Exercise instructions:
Copy each line of the entries below that contains the string "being".

Records provided:
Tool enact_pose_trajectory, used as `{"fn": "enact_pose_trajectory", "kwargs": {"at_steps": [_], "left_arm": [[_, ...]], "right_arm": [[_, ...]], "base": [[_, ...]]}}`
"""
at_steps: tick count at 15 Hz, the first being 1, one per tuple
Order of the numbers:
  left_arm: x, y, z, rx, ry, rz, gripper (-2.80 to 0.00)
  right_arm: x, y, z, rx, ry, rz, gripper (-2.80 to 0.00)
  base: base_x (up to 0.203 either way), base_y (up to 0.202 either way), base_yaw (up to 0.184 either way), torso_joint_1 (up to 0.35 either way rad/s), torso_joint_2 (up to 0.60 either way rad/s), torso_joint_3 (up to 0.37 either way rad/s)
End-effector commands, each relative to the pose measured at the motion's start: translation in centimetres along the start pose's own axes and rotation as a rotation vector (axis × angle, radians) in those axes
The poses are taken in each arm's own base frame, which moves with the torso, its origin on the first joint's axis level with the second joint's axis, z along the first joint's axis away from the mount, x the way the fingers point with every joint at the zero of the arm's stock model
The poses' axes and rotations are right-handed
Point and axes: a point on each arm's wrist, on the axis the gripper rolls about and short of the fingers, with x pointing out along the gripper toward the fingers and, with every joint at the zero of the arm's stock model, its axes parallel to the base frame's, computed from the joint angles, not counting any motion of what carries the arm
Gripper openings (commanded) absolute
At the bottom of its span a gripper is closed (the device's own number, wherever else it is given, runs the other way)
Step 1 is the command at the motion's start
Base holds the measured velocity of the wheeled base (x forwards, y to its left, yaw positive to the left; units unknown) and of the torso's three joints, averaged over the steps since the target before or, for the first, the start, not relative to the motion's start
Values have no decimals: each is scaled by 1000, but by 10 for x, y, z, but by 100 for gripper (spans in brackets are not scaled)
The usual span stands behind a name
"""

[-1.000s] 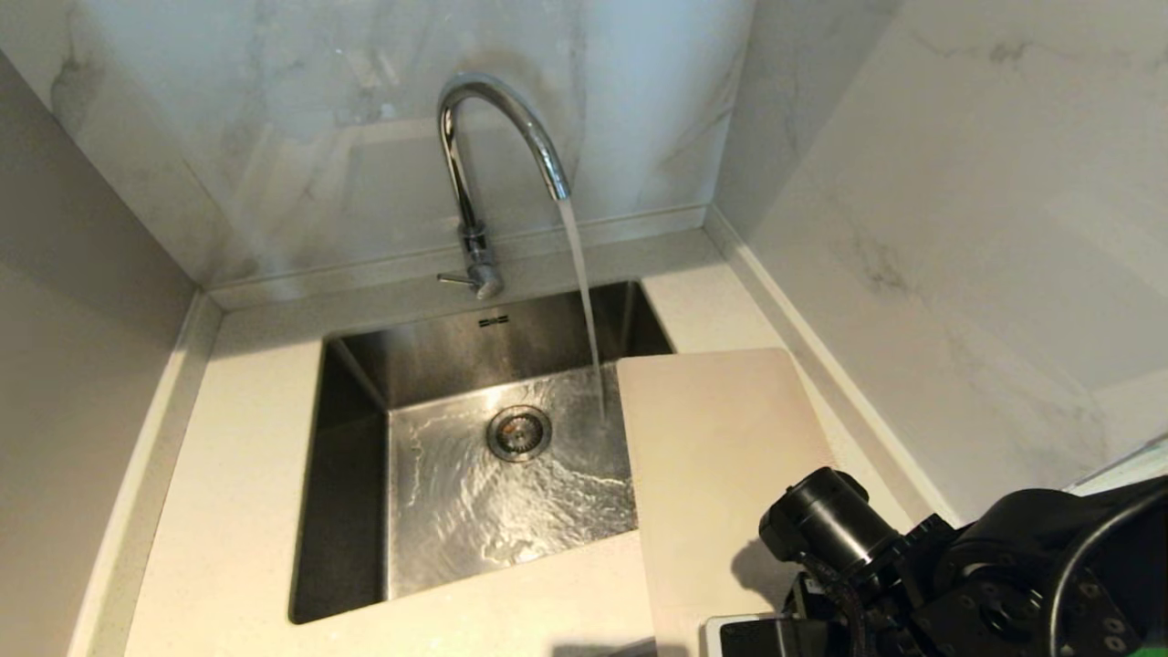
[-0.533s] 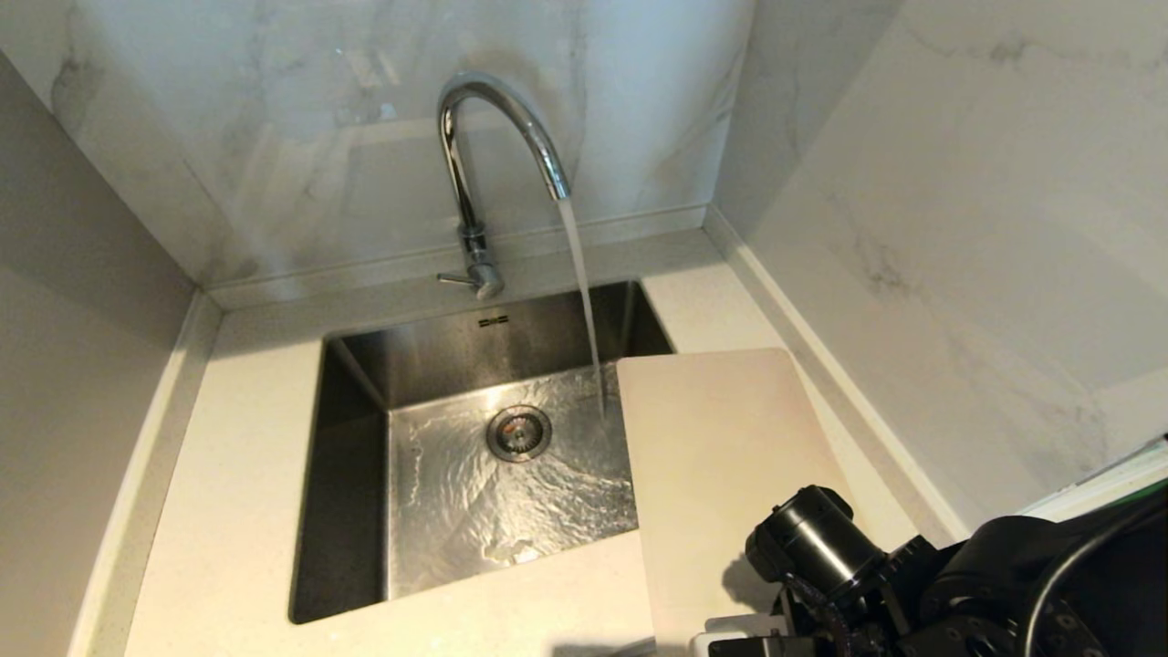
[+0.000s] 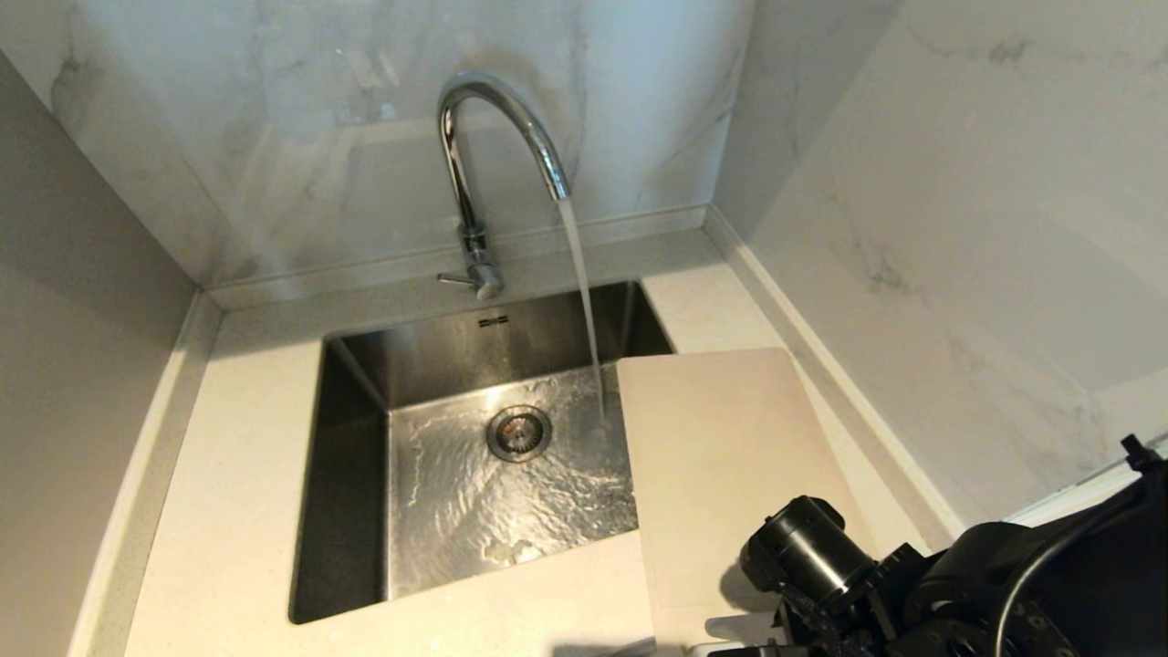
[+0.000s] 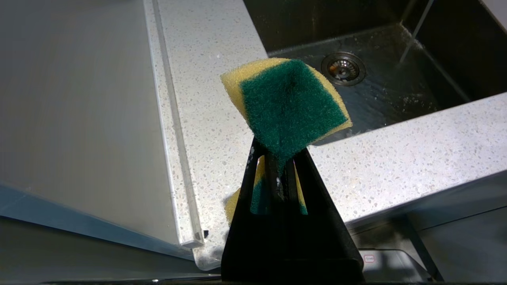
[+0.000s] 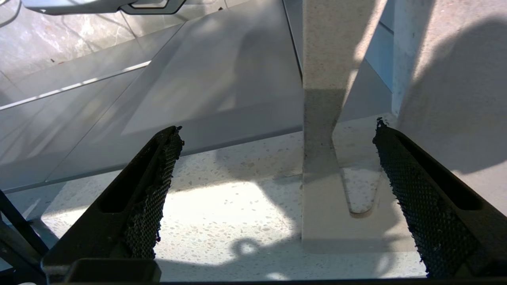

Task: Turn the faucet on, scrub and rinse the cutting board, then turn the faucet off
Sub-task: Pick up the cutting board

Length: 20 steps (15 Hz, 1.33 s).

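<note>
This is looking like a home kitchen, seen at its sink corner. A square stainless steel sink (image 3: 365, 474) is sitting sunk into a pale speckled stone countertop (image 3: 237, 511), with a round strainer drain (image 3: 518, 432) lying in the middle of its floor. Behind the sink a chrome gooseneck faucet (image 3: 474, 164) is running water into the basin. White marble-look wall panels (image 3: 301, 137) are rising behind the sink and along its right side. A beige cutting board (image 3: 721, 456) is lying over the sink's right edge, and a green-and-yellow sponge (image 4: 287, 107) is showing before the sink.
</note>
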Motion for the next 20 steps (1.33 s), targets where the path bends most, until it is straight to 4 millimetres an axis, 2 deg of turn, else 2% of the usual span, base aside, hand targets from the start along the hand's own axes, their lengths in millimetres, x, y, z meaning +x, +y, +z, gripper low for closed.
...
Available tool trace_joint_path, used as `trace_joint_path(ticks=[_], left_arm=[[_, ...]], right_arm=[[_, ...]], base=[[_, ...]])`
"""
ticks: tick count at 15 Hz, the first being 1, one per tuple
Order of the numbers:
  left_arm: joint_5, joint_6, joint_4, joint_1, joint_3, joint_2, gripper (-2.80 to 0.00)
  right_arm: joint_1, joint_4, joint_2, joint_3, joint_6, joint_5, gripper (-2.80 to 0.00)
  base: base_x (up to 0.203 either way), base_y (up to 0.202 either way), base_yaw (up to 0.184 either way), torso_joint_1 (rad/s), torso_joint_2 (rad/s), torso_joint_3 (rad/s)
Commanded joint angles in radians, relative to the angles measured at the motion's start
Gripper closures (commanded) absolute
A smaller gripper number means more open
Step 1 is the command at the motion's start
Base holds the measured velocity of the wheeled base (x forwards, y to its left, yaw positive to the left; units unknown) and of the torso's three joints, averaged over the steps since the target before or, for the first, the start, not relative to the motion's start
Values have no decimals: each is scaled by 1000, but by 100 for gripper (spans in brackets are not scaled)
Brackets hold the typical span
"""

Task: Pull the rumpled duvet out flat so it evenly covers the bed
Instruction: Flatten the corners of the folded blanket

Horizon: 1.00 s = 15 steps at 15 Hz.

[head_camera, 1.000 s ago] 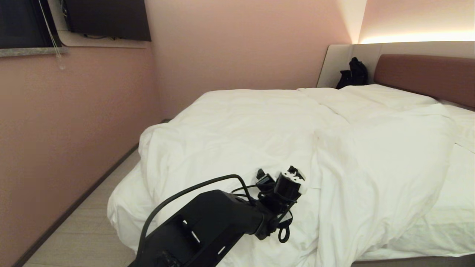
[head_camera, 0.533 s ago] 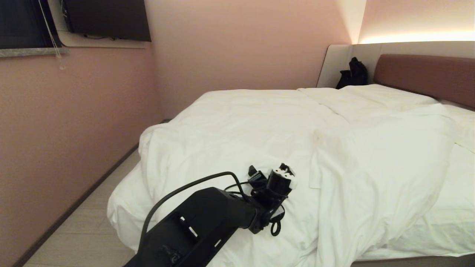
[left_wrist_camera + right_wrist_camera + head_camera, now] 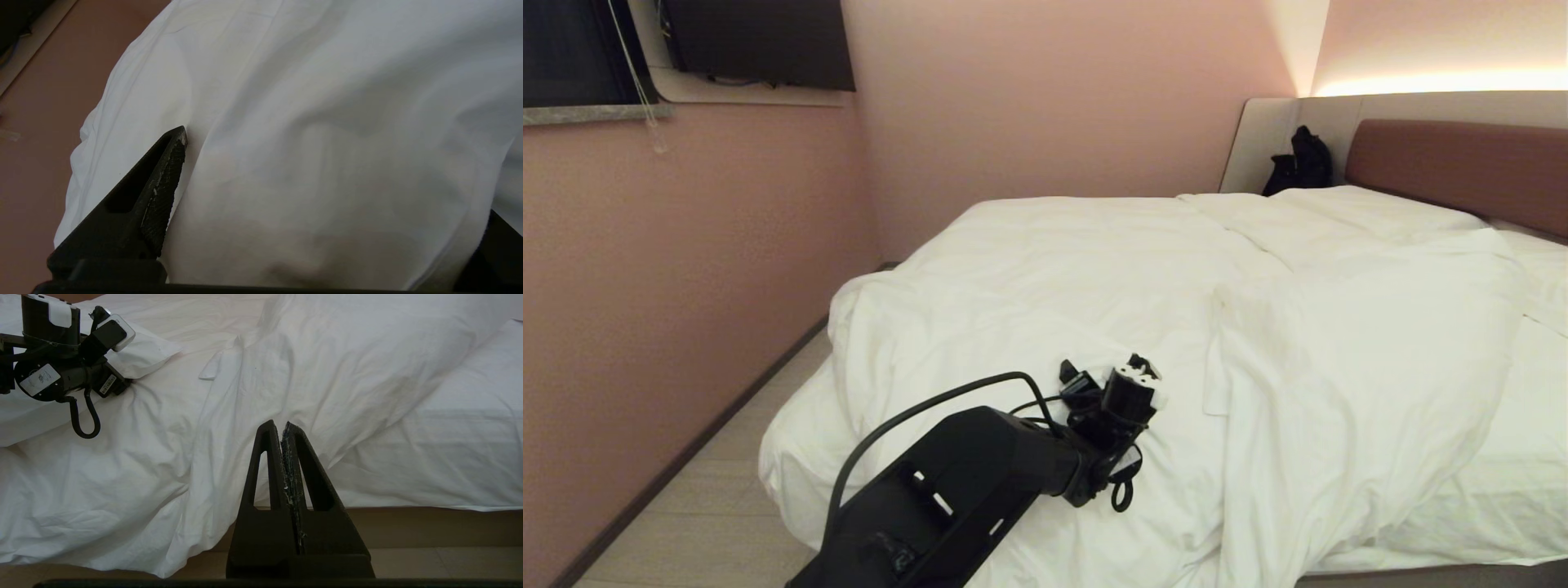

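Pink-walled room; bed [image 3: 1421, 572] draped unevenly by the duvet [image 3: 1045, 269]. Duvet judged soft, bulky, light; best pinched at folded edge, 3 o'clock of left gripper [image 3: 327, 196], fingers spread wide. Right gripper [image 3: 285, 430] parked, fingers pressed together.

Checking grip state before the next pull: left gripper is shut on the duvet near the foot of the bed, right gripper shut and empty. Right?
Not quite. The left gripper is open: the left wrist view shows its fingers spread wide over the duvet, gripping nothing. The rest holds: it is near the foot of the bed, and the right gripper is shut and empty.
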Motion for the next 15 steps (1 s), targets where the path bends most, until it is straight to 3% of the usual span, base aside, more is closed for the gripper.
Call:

Answer to this problem:
at_steps: tick count at 15 Hz, the first being 1, one per tuple
ticks: tick count at 15 Hz, the first being 1, one per tuple

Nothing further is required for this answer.